> [What to do]: Take the data that follows and return it exactly.

> [Dataset excerpt]:
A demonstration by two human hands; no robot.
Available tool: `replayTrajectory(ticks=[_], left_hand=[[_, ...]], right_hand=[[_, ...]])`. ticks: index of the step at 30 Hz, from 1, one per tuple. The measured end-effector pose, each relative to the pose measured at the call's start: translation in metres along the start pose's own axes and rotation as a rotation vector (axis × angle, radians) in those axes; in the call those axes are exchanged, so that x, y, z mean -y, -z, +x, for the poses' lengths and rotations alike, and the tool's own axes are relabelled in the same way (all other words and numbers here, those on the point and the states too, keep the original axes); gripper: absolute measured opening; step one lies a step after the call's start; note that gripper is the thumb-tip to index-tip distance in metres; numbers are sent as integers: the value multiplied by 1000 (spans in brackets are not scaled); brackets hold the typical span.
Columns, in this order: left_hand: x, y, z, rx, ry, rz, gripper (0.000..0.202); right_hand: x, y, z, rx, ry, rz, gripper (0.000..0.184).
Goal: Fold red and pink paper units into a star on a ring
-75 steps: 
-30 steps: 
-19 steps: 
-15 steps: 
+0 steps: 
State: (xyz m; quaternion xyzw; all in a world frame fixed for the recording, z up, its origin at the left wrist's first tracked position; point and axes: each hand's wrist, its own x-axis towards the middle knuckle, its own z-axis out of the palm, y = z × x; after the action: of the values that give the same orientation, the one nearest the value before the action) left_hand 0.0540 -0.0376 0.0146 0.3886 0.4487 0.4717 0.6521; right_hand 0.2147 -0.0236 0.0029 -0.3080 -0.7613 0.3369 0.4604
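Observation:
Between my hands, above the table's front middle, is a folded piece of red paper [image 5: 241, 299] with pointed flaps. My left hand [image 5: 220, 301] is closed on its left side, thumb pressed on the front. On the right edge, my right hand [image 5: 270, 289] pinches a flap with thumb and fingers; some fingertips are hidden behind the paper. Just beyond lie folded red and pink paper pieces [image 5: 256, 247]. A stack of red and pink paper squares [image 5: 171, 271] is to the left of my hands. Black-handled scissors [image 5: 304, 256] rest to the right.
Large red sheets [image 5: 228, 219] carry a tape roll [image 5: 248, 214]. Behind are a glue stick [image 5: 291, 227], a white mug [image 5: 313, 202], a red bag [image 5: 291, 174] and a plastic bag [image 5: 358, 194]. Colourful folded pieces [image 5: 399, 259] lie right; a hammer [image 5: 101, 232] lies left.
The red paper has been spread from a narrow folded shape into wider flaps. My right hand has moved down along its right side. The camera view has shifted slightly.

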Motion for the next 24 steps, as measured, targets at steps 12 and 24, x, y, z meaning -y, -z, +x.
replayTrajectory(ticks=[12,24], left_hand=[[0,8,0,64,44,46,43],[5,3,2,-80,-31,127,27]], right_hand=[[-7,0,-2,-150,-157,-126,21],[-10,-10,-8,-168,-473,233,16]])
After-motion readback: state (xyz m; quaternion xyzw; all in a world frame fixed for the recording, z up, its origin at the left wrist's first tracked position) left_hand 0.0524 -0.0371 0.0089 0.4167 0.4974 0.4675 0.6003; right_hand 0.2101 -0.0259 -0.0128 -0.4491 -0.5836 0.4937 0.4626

> [Completed exercise]:
A demonstration by two human hands; no robot.
Available tool: `replayTrajectory(ticks=[_], left_hand=[[_, ...]], right_hand=[[_, ...]])`. ticks: index of the step at 30 Hz, from 1, one per tuple. The measured end-effector pose, each relative to the pose measured at the call's start: translation in metres along the start pose's own axes and rotation as a rotation vector (axis × angle, radians) in those axes; in the call those axes are exchanged, so that x, y, z mean -y, -z, +x, for the poses' lengths and rotations alike, and the tool's own axes are relabelled in the same way (all other words and numbers here, those on the point and the states too, keep the original axes); gripper: absolute measured opening; step one lies a step after the call's start; note that gripper is the thumb-tip to index-tip distance in metres; numbers are sent as integers: the value multiplied by 1000 (spans in brackets are not scaled); brackets hold the typical span.
Columns, in this order: left_hand: x, y, z, rx, ry, rz, gripper (0.000..0.202); right_hand: x, y, z, rx, ry, rz, gripper (0.000..0.184).
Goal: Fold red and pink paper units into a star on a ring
-75 steps: 
-30 steps: 
-19 steps: 
-15 steps: 
+0 steps: 
State: (xyz m; quaternion xyzw; all in a world frame fixed for the recording, z up, its origin at the left wrist's first tracked position; point and axes: each hand's wrist, its own x-axis towards the middle knuckle, its own z-axis out of the palm, y = z × x; after the action: of the values that give the same orientation, the one nearest the value before the action) left_hand 0.0540 -0.0376 0.0146 0.3886 0.4487 0.4717 0.6521; right_hand 0.2147 -0.0236 0.0029 -0.3080 -0.7613 0.3369 0.4604
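Observation:
Between my hands, above the table's front middle, is a folded piece of red paper [image 5: 241, 299] with pointed flaps. My left hand [image 5: 220, 301] is closed on its left side, thumb pressed on the front. On the right edge, my right hand [image 5: 270, 289] pinches a flap with thumb and fingers; some fingertips are hidden behind the paper. Just beyond lie folded red and pink paper pieces [image 5: 256, 247]. A stack of red and pink paper squares [image 5: 171, 271] is to the left of my hands. Black-handled scissors [image 5: 304, 256] rest to the right.
Large red sheets [image 5: 228, 219] carry a tape roll [image 5: 248, 214]. Behind are a glue stick [image 5: 291, 227], a white mug [image 5: 313, 202], a red bag [image 5: 291, 174] and a plastic bag [image 5: 358, 194]. Colourful folded pieces [image 5: 399, 259] lie right; a hammer [image 5: 101, 232] lies left.
The red paper has been spread from a narrow folded shape into wider flaps. My right hand has moved down along its right side. The camera view has shifted slightly.
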
Motion for the next 24 steps, as measured, targets at steps 12 and 24, x, y, z meaning -y, -z, +x.
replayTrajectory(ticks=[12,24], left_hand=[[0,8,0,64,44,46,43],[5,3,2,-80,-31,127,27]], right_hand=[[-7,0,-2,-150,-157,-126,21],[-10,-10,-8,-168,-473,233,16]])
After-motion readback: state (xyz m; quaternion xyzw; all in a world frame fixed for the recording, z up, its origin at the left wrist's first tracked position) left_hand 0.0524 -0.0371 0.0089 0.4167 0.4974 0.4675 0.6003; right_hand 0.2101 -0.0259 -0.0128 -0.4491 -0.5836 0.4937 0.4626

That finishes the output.